Toward the end of the movie, when Munny rides toward the saloon for a final showdown, and the whiskey bottle drops from his hand, the audience is conflicted. On the one hand, there’s the natural tendency to want to root for Eastwood to kick ass and mow everybody down, as they’ve seen him do in many iconic Westerns. But at the same time, the audience knows that he’s descending to a bad place, from which he had spent years trying to dig himself out.
Sure, there are differences between a Western and a Star Wars movie, and a stand-alone film and one that is burdened by needing to be integrated into a broader universe. But my point is, that there is a way to make a morally complex movie that challenges genre stereotypes and concepts of good and evil while still being a successful representative of that genre. But it just takes much better acting, writing, and subtlety than Johnson was able to deliver.

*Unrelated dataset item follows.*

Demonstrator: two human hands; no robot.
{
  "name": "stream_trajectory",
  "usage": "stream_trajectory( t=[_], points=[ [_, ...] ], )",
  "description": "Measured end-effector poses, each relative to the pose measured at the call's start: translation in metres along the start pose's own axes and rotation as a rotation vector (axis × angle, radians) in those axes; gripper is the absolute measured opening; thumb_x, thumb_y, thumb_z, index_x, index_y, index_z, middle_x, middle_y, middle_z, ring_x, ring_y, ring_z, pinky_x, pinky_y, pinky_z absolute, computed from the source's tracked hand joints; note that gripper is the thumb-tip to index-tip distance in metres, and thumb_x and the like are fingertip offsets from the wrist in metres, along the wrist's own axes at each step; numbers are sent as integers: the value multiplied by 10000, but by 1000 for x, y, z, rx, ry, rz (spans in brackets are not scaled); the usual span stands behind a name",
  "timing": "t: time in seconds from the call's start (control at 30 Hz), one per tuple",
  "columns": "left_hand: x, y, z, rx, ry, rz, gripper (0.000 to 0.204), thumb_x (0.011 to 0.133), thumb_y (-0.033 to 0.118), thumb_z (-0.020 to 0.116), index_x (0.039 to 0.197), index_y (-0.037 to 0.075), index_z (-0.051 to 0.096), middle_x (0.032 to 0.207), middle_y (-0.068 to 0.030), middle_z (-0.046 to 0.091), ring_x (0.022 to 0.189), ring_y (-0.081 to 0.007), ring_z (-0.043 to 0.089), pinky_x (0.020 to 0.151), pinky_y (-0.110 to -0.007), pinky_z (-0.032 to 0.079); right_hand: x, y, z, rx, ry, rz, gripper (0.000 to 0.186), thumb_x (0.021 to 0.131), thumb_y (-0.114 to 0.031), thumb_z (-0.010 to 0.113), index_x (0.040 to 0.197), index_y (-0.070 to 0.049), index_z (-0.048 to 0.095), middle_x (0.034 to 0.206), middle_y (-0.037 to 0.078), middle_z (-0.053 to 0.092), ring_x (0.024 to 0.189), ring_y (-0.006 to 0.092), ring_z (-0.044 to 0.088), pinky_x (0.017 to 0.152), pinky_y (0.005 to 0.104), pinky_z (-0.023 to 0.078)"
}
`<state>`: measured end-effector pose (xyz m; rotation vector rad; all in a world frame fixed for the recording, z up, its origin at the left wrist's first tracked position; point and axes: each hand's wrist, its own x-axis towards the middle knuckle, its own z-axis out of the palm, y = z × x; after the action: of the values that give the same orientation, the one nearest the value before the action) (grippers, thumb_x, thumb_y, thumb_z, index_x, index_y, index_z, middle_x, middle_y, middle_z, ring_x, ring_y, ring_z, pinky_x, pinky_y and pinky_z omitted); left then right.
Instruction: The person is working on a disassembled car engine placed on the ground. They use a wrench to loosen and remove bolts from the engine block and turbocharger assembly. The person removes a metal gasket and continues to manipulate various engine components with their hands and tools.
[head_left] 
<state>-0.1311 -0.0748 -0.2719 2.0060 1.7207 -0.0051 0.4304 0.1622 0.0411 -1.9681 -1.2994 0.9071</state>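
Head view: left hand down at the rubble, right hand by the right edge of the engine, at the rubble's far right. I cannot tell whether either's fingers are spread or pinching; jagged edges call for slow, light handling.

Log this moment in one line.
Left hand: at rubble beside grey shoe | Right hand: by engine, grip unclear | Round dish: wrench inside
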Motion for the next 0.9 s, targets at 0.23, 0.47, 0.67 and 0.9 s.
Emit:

Adam Driver, as Kylo Ren, who perplexingly has gotten some good reviews, is not menacing in any way. His tantrums come across more like the bumbling Dark Helmet of "Spaceballs" than of somebody to be feared. It simply isn’t believable that he would present much of a challenge to Luke. This is the same Luke who abandoned his Jedi training to try and save his friends in trouble; who blew up the Death Star; who confronted Emperor Palpatine; who fought Darth Vader before turning him from decades of darkness to seeing the light. It is not believable that Kylo Ren drove Luke to a place at which he was close to killing his own nephew, where he would cut and run, and dawdle to the point of effectively abandoning his sister in a time of dire need.
Furthermore, if you’re going to make a movie that attempts to uproot expectations and take a more cynical approach to the Star Wars universe, then keep the tone consistent. Don’t then throw in cartoonish elements like the porgs or BB-8 taking down enemies with slot machine tokens, or sappiness like the release of the fathiers, or sentimentality like the stable boys being the future of the resistance. Don’t act like the moral of the movie is that you have to save what you love rather than destroy what you hate when in one of the film's previous nineteen climaxes, it’s portrayed as heroic when a character goes on a kamikaze mission to light speed ram an enemy ship to pieces. Don’t act like the story of the movie is about learning from failure when the protagonist, Rey, never fails at anything and seems to know everything about the force without any training even though the greatest Jedis in history took years, even decades, to learn about it. And speaking of Rey, if the virtue of the movie is that it’s supposed to inject moral ambiguity into the universe, then why does she never seem in moral conflict and why is she portrayed as always doing the right thing?
Throwing in some pseudo-intellectual nonsense has seemed to allow fans of the film to portray critics as somehow vested in the innocence of the original movies. In reality, a lot of us are open to challenging old assumptions, just not when it is done this poorly.